Se puede volver a magnetizar un imán que haya perdido sus propiedades magnéticas, pero, siempre y cuando, no haya sido modificada la alineación de sus partículas internas, por ninguna causa, como por ejemplo, la exposición de estos elementos a altas temperaturas.

 

Es una realidad que, con el transcurrir del tiempo, se puede volver a magnetizar un imán, sobre todo porque estos elementos pueden olvidar, de alguna manera, las propiedades que les permite tener un óptimo funcionamiento.

 

como volver a magnetizar un iman


De hecho, se puede volver a magnetizar un imán con uno cuya fuerza sea mayor, como los poderosos imanes de neodimio, que están hechos de neodimio, hierro y boro; también con un imán de tierras raras o con la suma de varios imanes viejos, sin embargo, antes se debe determinar la polaridad (sur y norte) y magnetizar el polo correcto.

 

Cómo volver a magnetizar un imán

Encontrar un imán para volver a magnetizar otro no es una tarea demasiado complicada. De hecho, simplemente se puede ubicar un viejo ordenador desechado en algún lugar con un antiguo disco duro de 400MB o alguna otra unidad de capacidad relativamente pequeña que ya no se use.
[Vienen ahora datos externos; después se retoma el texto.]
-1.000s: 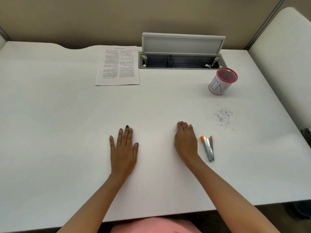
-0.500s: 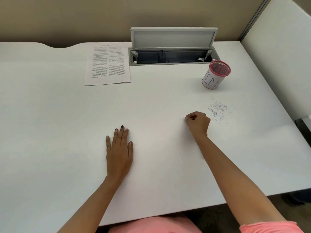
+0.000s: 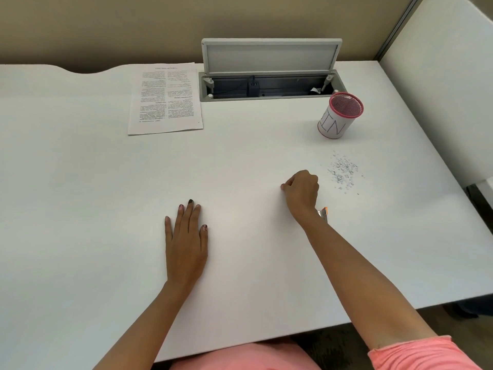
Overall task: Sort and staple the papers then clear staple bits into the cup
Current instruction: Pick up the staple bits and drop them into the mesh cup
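Observation:
My left hand (image 3: 186, 241) lies flat and palm down on the white desk (image 3: 80, 209), holding nothing. My right hand (image 3: 302, 192) is curled, its fingertips pinched together against the desk surface left of a scatter of staple bits (image 3: 342, 170). Whatever sits between the fingertips is too small to make out. Only the tip of the orange and silver stapler (image 3: 323, 212) shows behind my right wrist. A white cup with a pink mesh rim (image 3: 340, 116) stands upright beyond the bits. Printed papers (image 3: 166, 98) lie in a stack at the back left.
An open cable box with a raised grey lid (image 3: 269, 86) is set into the back of the desk between the papers and the cup. A white partition (image 3: 440, 76) borders the desk's right side. The desk's front edge runs close to my body.
My right hand went from flat to a pinch and moved forward toward the bits, covering most of the stapler. A tiny bit seen by its fingertips half a second ago no longer shows. The left hand stays put.

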A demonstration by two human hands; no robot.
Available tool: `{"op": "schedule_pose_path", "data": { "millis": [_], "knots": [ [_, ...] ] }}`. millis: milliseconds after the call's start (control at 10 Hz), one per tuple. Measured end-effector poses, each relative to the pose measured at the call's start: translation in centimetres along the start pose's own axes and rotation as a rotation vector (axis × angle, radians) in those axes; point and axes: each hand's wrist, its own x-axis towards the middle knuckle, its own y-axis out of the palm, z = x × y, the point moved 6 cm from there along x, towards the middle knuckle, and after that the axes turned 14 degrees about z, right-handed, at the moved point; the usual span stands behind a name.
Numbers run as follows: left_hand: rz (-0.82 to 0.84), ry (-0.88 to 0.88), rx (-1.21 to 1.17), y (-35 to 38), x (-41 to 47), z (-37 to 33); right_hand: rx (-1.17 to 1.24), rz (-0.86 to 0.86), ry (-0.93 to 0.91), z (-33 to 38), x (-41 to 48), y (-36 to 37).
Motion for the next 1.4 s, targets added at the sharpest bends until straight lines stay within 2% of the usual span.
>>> {"op": "schedule_pose_path", "data": {
  "millis": [300,500,600,800,900,1200,1400],
  "knots": [
    [-0.001,0.003,-0.004,-0.1,-0.2,-0.1,-0.023,0.109,0.060,0.5,0.7,-0.4],
    [0.001,0.000,0.005,-0.1,-0.1,0.0,-0.072,0.123,0.071,0.6,0.4,-0.4],
    [0.004,0.002,0.003,-0.1,0.0,0.0,-0.036,0.116,0.069,0.4,0.6,0.0],
    [-0.002,0.004,0.000,-0.1,0.0,-0.1,0.201,0.094,-0.035,-0.7,0.7,-0.7],
    [0.002,0.004,0.007,-0.1,0.0,0.0,0.323,0.084,-0.001,-1.5,0.5,-1.3],
    [0.003,0.003,0.011,-0.1,0.0,0.0,0.105,0.112,-0.124,-0.1,0.1,-1.2],
    [0.001,0.006,0.012,-0.1,0.0,-0.1,-0.055,0.135,-0.141,0.8,0.7,-0.6]
  ]
}}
Al abrirlo, habrá un poderoso imán en su interior.

 

Ahora, para el primer paso antes de continuar con la re magnetización, lo primero que se debe hacer es retirar cualquier protector que pueda tener el imán. Luego, se debe encontrar los polos del imán en buen estado con la ayuda de una brújula.

 

¿Cuál se debe magnetizar? Aquel lado al cual apunte la aguja, que será el polo sur (ya que los opuestos se atraen) y, de esa manera, se puede magnetizar el viejo norte con el nuevo polo sur del imán que, contrariamente a la creencia popular, estos dos polos se encuentran normalmente en los lados largos y planos del imán, no en los dos.

 

Se puede volver a magnetizar un imán frotando un polo del neodimio, por ejemplo, contra el polo opuesto del imán viejo, repitiendo así con el otro lado y consiguiendo el efecto buscado. Evidentemente, las partes que se atraen son las que se pueden recargar entre sí y esto nos permitiría magnetizarlos otra vez y así usarlos, sin necesidad de desecharlos.

 

Se puede volver a magnetizar un imán, también, si ha sido golpeado o almacenado incorrectamente, lo que les hace perder su capacidad de atracción. Incluso, un imán aún en sus mejores condiciones puede desmagnetizarse durante su vida útil. Un ejemplo de esto es un imán de samario cobalto que ha demostrado perder naturalmente el 1% de sus capacidades magnéticas durante un período de 10 años.

 

Después de este proceso, cualquier imán que haya perdido sus propiedades magnéticas puede volver a ser completamente funcional.

 

Se deben almacenar de manera alternada

En una publicación anterior, pudimos conocer cómo se magnetiza un imán, porque, por lo general, estos elementos no son magnéticos desde sus primeras etapas de producción, con lo cual, para que tengan las propiedades que necesitan y, mantenerlas con el tiempo, una acción fundamental es almacenarlo de manera correcta para mantener el magnetismo por mucho más tiempo.

 

Después que volver a magnetizar un imán, se deben guardar de modo tal, que sus polos se alternen, es decir, el polo norte de un imán contra el polo sur del siguiente. Los imanes se atraen naturalmente entre sí en esta orientación, y almacenarlos de esta manera ayuda a preservar su fuerza magnética.

 

Por el contrario, al almacenarlos en un revoltijo aleatorio o con polos similares uno contra el otro (orientado al norte hacia el norte), los imanes se deteriorarán relativamente rápido y, otra vez, volverá a ser necesario repetir el proceso para volver a magnetizar un imán antes de tiempo.